Sony BMG Music Entertainment Inc. issued another patch for its rootkit-laced digital rights management (DRM) system Tuesday. But a top executive's response to the outcry over its use of the technology has only added fuel to the fire.
Hesse was contacted for this story by phone Tuesday, but he did not respond. IT professionals who were asked about the controversy said Sony's attempt to justify the use of rootkit technology is especially troubling.
"It never ceases to amaze me that companies will use techniques that are clearly unethical," Paul Schmehl, adjunct information security officer for the University of Texas at Dallas and a founding member of the Anti-Virus Information Exchange Network, said in an e-mail exchange. "Then, when confronted, instead of coming clean, they attempt to minimize the damage or criticize the researcher's findings."
All this does is motivate researchers to work "that much harder" to find the truth, he said, adding, "When the truth does come out, and it doesn't fit the company's version of the facts, the results can be catastrophic. Sony is now being sued. The lawsuit will generate even more publicity, none of which will make Sony look good."
So far, The Washington Post noted Tuesday, Sony faces a class-action lawsuit filed on behalf of California consumers who may have been harmed by Sony CDs in which the rootkit technology is used. A second, nationwide class-action lawsuit was expected to be filed against Sony in a New York court on Wednesday seeking relief for all U.S. consumers who have purchased such CDs, the paper added.

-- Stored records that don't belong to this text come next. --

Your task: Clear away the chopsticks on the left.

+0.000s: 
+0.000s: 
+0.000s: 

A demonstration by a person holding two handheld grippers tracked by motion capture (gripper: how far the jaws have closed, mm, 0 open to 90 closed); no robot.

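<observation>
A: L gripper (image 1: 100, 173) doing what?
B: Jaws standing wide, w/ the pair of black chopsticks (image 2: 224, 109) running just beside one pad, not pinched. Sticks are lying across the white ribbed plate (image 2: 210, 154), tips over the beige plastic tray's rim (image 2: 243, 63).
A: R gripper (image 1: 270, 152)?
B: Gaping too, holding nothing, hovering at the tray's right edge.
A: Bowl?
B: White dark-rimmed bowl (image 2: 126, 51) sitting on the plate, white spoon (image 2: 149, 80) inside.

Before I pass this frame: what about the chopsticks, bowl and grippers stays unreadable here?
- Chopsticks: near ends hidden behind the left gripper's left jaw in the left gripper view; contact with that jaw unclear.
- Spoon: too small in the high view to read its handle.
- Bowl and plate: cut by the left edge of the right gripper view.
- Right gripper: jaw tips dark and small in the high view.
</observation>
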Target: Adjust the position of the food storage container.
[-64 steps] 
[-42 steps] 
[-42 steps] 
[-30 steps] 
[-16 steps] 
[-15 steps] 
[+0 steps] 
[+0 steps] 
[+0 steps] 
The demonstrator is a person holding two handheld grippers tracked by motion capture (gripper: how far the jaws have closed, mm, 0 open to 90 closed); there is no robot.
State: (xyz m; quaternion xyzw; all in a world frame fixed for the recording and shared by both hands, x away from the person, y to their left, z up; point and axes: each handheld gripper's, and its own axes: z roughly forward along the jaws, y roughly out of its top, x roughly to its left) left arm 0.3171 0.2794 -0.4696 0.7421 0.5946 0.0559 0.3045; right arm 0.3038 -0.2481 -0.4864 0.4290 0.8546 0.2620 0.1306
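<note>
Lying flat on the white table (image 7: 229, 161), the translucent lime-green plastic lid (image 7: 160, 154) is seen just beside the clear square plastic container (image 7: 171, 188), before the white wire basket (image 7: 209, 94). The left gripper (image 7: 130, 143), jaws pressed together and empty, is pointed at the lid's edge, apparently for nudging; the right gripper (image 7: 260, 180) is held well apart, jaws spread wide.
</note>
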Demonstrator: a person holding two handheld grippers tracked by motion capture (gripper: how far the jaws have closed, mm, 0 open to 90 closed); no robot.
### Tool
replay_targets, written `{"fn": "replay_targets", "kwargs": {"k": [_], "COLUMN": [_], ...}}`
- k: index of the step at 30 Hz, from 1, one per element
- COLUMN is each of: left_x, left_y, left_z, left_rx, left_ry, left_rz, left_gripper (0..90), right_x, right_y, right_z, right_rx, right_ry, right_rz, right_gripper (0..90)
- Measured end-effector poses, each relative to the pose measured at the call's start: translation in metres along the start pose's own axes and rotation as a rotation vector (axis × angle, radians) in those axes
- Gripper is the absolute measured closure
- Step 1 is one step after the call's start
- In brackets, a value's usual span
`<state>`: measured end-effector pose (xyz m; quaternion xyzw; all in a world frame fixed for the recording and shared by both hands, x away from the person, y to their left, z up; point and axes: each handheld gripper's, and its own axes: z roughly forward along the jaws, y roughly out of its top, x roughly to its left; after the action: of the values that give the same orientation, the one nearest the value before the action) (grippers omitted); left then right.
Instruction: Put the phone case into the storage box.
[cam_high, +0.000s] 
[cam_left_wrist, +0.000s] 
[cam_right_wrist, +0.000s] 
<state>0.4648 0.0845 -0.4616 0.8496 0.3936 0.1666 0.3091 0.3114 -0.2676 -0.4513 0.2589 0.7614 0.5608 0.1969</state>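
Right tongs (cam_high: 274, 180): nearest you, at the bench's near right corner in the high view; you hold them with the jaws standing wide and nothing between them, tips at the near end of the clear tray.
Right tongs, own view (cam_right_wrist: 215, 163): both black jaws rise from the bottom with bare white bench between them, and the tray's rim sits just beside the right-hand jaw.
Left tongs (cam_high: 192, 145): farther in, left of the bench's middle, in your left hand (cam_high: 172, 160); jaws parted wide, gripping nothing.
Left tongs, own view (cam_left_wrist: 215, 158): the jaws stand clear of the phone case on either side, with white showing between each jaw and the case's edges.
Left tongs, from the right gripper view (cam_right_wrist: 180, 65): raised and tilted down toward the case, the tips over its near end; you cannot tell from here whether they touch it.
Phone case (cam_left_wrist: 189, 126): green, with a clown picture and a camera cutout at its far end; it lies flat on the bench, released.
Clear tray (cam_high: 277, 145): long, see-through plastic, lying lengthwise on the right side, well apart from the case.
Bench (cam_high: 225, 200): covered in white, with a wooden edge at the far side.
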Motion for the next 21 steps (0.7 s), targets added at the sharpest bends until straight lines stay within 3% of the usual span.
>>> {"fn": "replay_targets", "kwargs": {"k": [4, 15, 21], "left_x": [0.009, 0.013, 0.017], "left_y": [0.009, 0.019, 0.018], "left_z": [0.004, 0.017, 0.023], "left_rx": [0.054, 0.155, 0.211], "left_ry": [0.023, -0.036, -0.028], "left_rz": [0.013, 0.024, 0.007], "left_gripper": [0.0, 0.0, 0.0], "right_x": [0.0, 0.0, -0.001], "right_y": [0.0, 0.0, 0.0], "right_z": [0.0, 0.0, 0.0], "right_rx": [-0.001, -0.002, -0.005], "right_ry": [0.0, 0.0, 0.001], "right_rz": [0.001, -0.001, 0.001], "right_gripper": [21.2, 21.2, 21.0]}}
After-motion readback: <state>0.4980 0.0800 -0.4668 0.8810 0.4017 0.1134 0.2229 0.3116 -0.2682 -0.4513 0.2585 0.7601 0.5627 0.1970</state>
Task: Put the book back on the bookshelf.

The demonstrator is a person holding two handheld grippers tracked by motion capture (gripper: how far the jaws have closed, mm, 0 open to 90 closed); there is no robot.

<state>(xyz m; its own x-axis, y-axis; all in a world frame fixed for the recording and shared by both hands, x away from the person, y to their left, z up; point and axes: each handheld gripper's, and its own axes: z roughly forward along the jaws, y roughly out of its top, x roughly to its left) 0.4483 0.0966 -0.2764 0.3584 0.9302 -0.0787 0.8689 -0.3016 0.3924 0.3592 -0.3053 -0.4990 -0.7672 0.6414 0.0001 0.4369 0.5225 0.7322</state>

Todd Towles, a network systems analyst at a medium-sized, Southeastern-based retail chain, said in an e-mail exchange that Sony deserves the backlash because of:
- Its "obvious attempt" to mislead the casual user of the running software;
- Its "lack of information discourse" in their end user license agreement about the rootkit-type technology;
- Its claims that the software is harmless, even though the rootkit technology can be used to hide any system process with a simple rename -- a feature that reduces the overall security of a computer system; and
- The uninstaller the company and its British technology partner, First 4 Internet Ltd., issued last week only removes the cloaking techniques -- not the software or the DRM.
"It would seem to suggest that Sony either doesn't understand the security consequences of their actions or meant to mislead the public again about the security consequences of their rootkit technology," Towles said. "These issues could very well land Sony BMG in some very hot legal water… I am not a lawyer… but I can say it doesn't look good for Sony. As a privacy advocate, I take real issue with the line that Sony now appears to be flirting on."
Towles and Schmehl said they've been keeping track of developments by reading the blog of researcher Mark Russinovich at Sysinternals.com. Russinovich, chief software architect and co-founder of Winternals Software in Austin, Texas, found the rootkit on his own machine and wrote up an analysis of it on his blog, setting off the controversy.
In his most recent entry, Russinovich detailed a response he got from First 4 Internet rebutting several of the issues he raised. "Instead of admitting fault for installing a rootkit and installing it without proper disclosure, both Sony and First 4 Internet claim innocence," he said. "By not coming clean they are making clear to any potential customers that they are a not only technically incompetent, but also dishonest."
"His analysis of their response is pretty devastating," Schmehl said. "He has now proven that you can crash Windows using their aries.sys driver, which contradicts what they claim. Furthermore, one of the commenters in one of the threads has discovered that you can rename a CD ripper using the First 4 Internet clocking technique ($sys$filename) and completely bypass their DRM protection."